→ **WHAT YOU SHOULD DO**
Output the whole listing below exactly, omitting the images.

→ **THE DATA**

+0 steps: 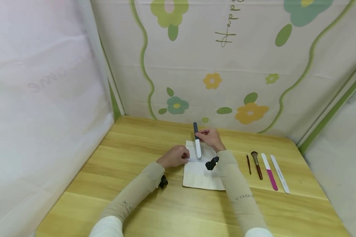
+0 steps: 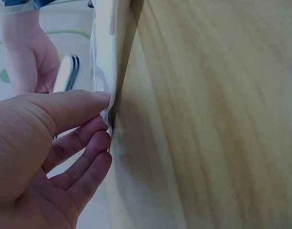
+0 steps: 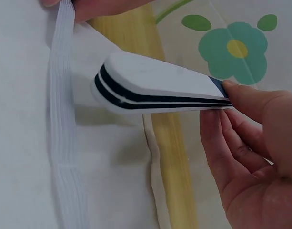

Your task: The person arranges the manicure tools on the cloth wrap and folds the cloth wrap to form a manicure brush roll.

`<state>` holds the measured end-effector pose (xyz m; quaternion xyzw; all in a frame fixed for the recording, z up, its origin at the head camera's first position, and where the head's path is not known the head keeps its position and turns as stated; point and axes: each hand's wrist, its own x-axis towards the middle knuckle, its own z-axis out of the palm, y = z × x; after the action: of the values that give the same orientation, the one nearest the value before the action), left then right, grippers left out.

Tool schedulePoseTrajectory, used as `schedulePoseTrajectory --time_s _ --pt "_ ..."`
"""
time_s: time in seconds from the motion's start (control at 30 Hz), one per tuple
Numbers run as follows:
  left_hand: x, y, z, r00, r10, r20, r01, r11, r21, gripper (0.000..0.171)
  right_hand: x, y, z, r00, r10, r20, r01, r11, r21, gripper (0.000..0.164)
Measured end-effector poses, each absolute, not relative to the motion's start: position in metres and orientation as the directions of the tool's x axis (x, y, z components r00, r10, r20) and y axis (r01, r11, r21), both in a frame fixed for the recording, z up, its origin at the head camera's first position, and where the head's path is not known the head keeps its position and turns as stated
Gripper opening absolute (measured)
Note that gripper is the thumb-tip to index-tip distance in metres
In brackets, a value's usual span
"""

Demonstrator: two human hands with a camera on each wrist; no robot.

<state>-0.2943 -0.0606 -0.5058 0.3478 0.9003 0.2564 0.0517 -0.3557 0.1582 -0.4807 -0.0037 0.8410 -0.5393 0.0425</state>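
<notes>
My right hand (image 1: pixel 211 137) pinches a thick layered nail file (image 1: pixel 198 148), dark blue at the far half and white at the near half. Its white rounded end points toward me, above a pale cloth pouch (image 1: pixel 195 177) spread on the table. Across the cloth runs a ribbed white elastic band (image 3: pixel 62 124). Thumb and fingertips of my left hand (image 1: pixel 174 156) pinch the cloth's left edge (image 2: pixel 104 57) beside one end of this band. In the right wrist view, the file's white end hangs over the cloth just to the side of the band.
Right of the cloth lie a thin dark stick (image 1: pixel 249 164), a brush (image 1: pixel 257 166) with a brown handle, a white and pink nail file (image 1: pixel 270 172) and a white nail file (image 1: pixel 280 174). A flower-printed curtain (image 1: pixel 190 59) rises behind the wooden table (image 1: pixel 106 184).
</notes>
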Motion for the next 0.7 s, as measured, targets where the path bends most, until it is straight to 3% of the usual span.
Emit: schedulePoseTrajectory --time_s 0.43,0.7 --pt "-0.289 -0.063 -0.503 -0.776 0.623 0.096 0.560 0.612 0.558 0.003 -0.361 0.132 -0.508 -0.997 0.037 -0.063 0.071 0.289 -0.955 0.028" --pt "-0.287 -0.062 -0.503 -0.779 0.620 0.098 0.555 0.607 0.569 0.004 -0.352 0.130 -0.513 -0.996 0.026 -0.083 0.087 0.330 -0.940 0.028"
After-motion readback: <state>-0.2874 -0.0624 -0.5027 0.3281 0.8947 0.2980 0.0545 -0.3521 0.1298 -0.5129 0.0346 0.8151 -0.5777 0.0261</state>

→ **SOLUTION FOR THIS TASK**
+0 steps: 
+0 steps: 
+0 steps: 

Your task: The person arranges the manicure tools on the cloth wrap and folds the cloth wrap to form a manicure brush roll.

`<state>` holds the measured end-effector pose (xyz m; quaternion xyzw; all in a frame fixed for the recording, z up, its origin at the head camera's first position, and where the head's path is not known the head keeps its position and turns as stated; point and axes: each hand's wrist, its own x-axis towards the middle knuckle, its own z-axis out of the palm, y = z × x; after the action: of the values that give the same orientation, the one nearest the value before the action), left then right, grippers left out.

Tool schedulePoseTrajectory, used as `schedulePoseTrajectory --time_s _ --pt "_ ..."`
"""
time_s: time in seconds from the motion's start (control at 30 Hz), one per tuple
Numbers run as follows:
  left_hand: x, y, z, r00, r10, r20, r01, r11, r21, gripper (0.000..0.171)
  right_hand: x, y, z, r00, r10, r20, r01, r11, r21, gripper (0.000..0.164)
Measured end-effector poses, each absolute, not relative to the motion's start: position in metres and orientation as the directions of the tool's x axis (x, y, z components r00, r10, r20) and y axis (r01, r11, r21), both in a frame fixed for the recording, z up, its origin at the head camera's first position, and where the head's path is not known the head keeps its position and turns as stated
Gripper opening absolute (measured)
Note that gripper is the thumb-tip to index-tip distance in metres
In brackets, a value's usual span
"""

Demonstrator: two human hands with a camera on each wrist; no robot.

<state>-0.2943 -0.0606 -0.5058 0.3478 0.9003 0.2564 0.0517 -0.3557 0.1582 -0.4807 -0.0037 0.8410 -0.5393 0.0425</state>
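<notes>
My right hand (image 1: pixel 211 137) pinches a thick layered nail file (image 1: pixel 198 148), dark blue at the far half and white at the near half. Its white rounded end points toward me, above a pale cloth pouch (image 1: pixel 195 177) spread on the table. Across the cloth runs a ribbed white elastic band (image 3: pixel 62 124). Thumb and fingertips of my left hand (image 1: pixel 174 156) pinch the cloth's left edge (image 2: pixel 104 57) beside one end of this band. In the right wrist view, the file's white end hangs over the cloth just to the side of the band.
Right of the cloth lie a thin dark stick (image 1: pixel 249 164), a brush (image 1: pixel 257 166) with a brown handle, a white and pink nail file (image 1: pixel 270 172) and a white nail file (image 1: pixel 280 174). A flower-printed curtain (image 1: pixel 190 59) rises behind the wooden table (image 1: pixel 106 184).
</notes>
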Motion for the next 0.7 s, as measured, targets where the path bends most, until it is straight to 3% of the usual span.
Emit: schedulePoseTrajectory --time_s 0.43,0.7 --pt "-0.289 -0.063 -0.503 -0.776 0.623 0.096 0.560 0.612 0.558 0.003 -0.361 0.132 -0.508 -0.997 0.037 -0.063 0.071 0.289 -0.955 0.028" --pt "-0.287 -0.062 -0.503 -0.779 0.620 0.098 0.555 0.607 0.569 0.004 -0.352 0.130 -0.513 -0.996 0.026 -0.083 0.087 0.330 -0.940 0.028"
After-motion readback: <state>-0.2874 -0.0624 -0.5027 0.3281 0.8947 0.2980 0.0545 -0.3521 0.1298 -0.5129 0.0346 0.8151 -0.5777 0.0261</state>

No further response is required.